Work item:
Each line of the material, from the first through the one containing "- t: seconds", is to be written out exactly.

*** Opening of Given data ***

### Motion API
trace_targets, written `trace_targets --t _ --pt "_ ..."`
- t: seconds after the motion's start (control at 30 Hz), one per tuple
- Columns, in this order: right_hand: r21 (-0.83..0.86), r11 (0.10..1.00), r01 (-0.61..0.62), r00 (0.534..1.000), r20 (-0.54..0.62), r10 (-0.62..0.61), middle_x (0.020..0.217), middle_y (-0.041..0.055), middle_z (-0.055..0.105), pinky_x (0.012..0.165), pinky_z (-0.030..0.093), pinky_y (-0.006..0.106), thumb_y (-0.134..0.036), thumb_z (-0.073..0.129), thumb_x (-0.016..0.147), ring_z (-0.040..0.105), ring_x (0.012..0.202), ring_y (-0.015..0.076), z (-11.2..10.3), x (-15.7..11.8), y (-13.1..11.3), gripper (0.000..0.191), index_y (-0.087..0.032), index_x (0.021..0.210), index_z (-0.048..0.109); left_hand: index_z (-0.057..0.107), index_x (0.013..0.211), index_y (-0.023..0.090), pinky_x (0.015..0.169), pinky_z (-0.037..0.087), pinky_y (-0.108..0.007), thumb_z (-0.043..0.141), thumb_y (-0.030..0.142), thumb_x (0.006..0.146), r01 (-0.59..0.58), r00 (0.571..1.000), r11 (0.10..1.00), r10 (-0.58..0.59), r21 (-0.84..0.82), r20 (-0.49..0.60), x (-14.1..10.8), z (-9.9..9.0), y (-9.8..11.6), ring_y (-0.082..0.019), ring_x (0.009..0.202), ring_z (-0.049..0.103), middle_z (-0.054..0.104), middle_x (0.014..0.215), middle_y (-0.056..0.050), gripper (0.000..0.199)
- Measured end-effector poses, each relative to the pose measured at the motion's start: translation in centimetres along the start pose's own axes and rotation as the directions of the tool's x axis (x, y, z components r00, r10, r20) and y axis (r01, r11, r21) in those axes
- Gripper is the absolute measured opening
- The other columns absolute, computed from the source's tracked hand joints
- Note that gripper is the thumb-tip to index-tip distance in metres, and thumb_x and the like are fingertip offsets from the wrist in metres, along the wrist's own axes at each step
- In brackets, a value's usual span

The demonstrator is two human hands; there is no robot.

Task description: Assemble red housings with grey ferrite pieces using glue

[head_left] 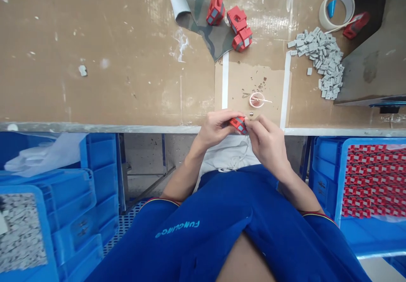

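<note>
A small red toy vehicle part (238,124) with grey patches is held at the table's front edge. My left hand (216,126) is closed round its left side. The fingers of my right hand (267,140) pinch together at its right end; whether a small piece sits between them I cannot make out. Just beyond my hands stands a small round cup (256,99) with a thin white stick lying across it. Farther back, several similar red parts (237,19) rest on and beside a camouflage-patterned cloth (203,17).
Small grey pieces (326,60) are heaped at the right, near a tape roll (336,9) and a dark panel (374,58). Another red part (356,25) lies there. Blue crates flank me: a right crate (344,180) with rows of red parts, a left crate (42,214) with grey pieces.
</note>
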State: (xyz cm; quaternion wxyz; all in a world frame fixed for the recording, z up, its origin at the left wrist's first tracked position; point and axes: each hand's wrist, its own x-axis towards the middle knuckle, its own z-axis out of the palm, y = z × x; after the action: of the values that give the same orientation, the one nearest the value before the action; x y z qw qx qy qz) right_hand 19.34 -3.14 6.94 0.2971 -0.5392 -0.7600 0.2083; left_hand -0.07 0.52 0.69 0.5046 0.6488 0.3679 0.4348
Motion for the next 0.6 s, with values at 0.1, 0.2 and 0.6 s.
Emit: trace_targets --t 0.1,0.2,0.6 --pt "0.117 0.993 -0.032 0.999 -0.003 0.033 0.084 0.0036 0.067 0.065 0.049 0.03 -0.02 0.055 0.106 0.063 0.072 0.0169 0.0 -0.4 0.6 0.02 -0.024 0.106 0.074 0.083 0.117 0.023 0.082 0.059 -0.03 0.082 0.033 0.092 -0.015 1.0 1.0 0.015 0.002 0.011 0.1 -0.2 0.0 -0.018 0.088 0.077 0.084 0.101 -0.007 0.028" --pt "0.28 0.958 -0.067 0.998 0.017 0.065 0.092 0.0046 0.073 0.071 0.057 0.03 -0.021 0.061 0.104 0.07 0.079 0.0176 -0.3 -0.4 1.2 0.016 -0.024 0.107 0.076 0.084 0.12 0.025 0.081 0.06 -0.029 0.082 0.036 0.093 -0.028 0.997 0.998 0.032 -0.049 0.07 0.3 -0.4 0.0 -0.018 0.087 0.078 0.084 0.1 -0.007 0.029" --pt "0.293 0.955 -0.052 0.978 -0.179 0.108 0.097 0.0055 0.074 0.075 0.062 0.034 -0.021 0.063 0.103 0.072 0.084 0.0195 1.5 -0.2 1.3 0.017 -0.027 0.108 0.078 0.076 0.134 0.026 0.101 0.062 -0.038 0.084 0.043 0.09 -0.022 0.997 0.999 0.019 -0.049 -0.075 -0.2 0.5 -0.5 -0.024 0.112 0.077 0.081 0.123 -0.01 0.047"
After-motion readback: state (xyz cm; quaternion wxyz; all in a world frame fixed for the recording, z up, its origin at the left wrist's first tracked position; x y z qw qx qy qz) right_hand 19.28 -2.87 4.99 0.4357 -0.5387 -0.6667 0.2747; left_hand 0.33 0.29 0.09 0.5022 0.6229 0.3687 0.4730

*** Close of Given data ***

Answer box:
### Motion API
trace_targets, written `trace_targets --t _ --pt "_ ..."`
- t: seconds after the motion's start (control at 30 Hz), one per tuple

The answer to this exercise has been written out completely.